> **TASK ITEM**: Please set down each of the lines below once more, exactly, omitting all pictures.

> **DATASET SECTION**:
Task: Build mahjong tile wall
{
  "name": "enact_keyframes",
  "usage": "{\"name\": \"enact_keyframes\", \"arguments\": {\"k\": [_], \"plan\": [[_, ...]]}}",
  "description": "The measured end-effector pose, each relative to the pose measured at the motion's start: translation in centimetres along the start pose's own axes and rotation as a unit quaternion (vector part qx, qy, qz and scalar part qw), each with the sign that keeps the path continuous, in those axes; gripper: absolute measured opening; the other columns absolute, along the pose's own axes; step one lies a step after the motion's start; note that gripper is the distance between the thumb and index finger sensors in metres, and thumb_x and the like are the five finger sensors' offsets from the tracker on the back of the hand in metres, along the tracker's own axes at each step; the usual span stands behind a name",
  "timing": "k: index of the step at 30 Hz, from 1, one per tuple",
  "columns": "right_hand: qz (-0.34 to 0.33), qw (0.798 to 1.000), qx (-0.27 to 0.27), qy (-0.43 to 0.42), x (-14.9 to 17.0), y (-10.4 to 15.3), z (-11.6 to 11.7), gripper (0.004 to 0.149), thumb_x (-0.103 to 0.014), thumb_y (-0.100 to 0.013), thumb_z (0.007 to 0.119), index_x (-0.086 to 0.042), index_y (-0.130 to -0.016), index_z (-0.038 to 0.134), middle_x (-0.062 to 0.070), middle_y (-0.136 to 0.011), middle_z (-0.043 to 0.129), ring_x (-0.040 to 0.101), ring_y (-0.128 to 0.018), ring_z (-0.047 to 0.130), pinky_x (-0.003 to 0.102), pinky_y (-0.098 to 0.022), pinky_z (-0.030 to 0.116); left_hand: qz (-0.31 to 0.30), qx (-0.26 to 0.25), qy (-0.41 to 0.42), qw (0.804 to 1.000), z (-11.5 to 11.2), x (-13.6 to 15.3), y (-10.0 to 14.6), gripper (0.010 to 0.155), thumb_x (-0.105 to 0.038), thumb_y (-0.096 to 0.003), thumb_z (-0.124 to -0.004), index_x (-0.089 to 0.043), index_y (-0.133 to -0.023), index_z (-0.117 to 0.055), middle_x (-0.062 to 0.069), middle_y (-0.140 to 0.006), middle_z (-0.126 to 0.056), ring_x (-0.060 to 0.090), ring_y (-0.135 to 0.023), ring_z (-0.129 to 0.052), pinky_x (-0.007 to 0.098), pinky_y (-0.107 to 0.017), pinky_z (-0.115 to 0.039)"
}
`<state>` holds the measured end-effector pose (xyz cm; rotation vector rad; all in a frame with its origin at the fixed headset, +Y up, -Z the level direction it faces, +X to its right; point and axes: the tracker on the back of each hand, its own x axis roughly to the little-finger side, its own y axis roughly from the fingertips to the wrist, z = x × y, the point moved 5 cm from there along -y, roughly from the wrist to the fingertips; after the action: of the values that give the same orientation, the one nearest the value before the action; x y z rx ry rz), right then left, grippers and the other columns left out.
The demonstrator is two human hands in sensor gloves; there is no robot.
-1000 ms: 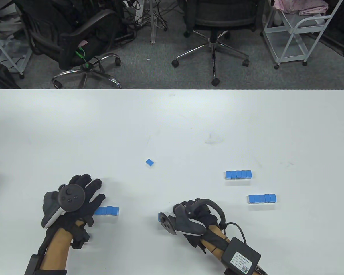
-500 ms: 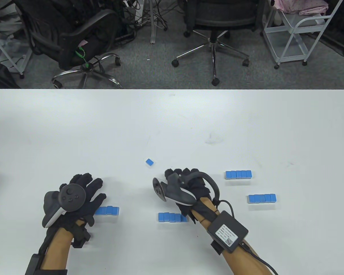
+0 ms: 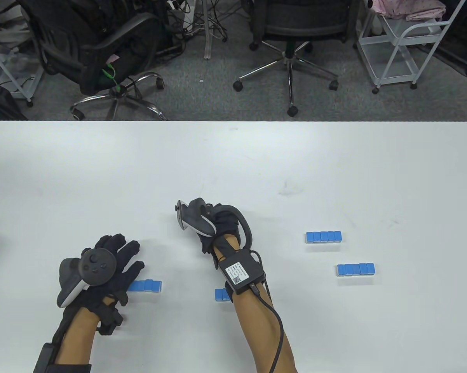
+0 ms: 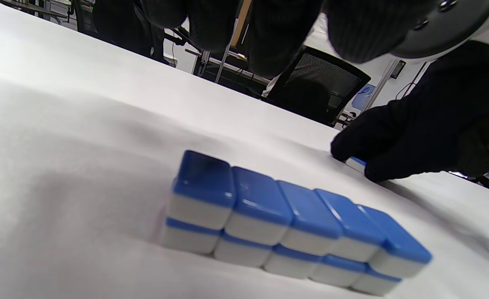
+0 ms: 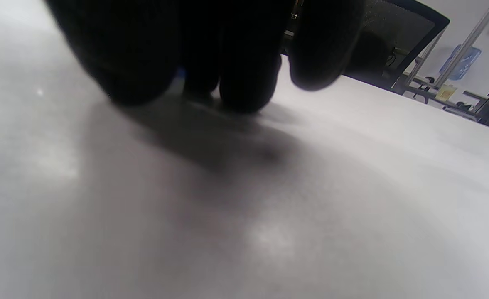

> **RESULT OF THIS EXERCISE**:
Task: Build mahjong tile wall
{
  "name": "enact_keyframes",
  "usage": "{\"name\": \"enact_keyframes\", \"arguments\": {\"k\": [_], \"plan\": [[_, ...]]}}",
  "description": "The measured end-effector pose, each relative to the pose measured at the motion's start: translation in centimetres along the start pose's own axes and rotation as a unit quaternion (vector part qx, qy, qz and scalar part qw), each with the sign that keeps the path continuous, in those axes; gripper: absolute measured opening; the other columns absolute, along the pose's own axes; step one lies a step after the motion's start; note that gripper is the distance between the thumb and index finger sensors in metres, and thumb_x and the like are the five finger sensors' offsets from the tracker on the back of the hand in metres, along the tracker's own axes at each step; the usual span stands behind a name",
  "timing": "k: index of the step at 30 Hz, from 1, one per tuple",
  "columns": "right_hand: qz (-0.34 to 0.33), qw (0.798 to 1.000), qx (-0.27 to 0.27), qy (-0.43 to 0.42), x (-14.9 to 17.0), y (-10.4 to 15.3), z (-11.6 to 11.7), gripper (0.004 to 0.149), thumb_x (-0.103 to 0.014), thumb_y (-0.100 to 0.013), thumb_z (0.007 to 0.119), index_x (-0.086 to 0.042), index_y (-0.130 to -0.016), index_z (-0.038 to 0.134), middle_x (-0.062 to 0.070), middle_y (-0.136 to 0.011), middle_z (-0.043 to 0.129), ring_x (-0.040 to 0.101), ring_y (-0.128 to 0.018), ring_z (-0.047 to 0.130), pinky_x (-0.003 to 0.102), pinky_y (-0.098 to 0.022), pinky_z (-0.030 to 0.116); left_hand: qz (-0.31 to 0.30), qx (-0.26 to 0.25), qy (-0.41 to 0.42), qw (0.804 to 1.000), z (-11.5 to 11.2), x (-13.6 to 15.3), y (-10.0 to 14.6), gripper (0.010 to 0.155), thumb_x (-0.105 to 0.038), thumb_y (-0.096 to 0.003), thumb_z (-0.124 to -0.004), index_x (-0.089 to 0.043), index_y (-0.133 to -0.023), index_z (-0.117 to 0.055), middle_x (-0.062 to 0.069), middle_y (-0.140 to 0.006), middle_z (-0.126 to 0.056), ring_x (-0.060 to 0.090), ring_y (-0.135 to 0.023), ring_z (-0.129 to 0.052), pinky_x (-0.007 to 0.098), pinky_y (-0.107 to 0.017), pinky_z (-0.115 to 0.039)"
}
`<state>` holds the measured end-effector pose (xyz cm; rotation vector rad; all in a frame with its origin at the fixed headset, +Y up, -Z the level direction it faces, +X to its right; point and axes: the tracker on the back of each hand, its own x axis roughly to the little-finger side, its own y axis roughly from the fingertips to the wrist, z = x × y, the point moved 5 cm from there along -y, roughly from the wrist to the fingertips; after the action: of the values that give the same orientation, the one nearest the value before the action; x y z rx ry rz), right then left, grippers and the other columns left out.
The demonstrator is two human hands in sensor gloves; there is no robot.
-1000 ms: 
-500 ms: 
+0 ms: 
+0 ms: 
+0 ms: 

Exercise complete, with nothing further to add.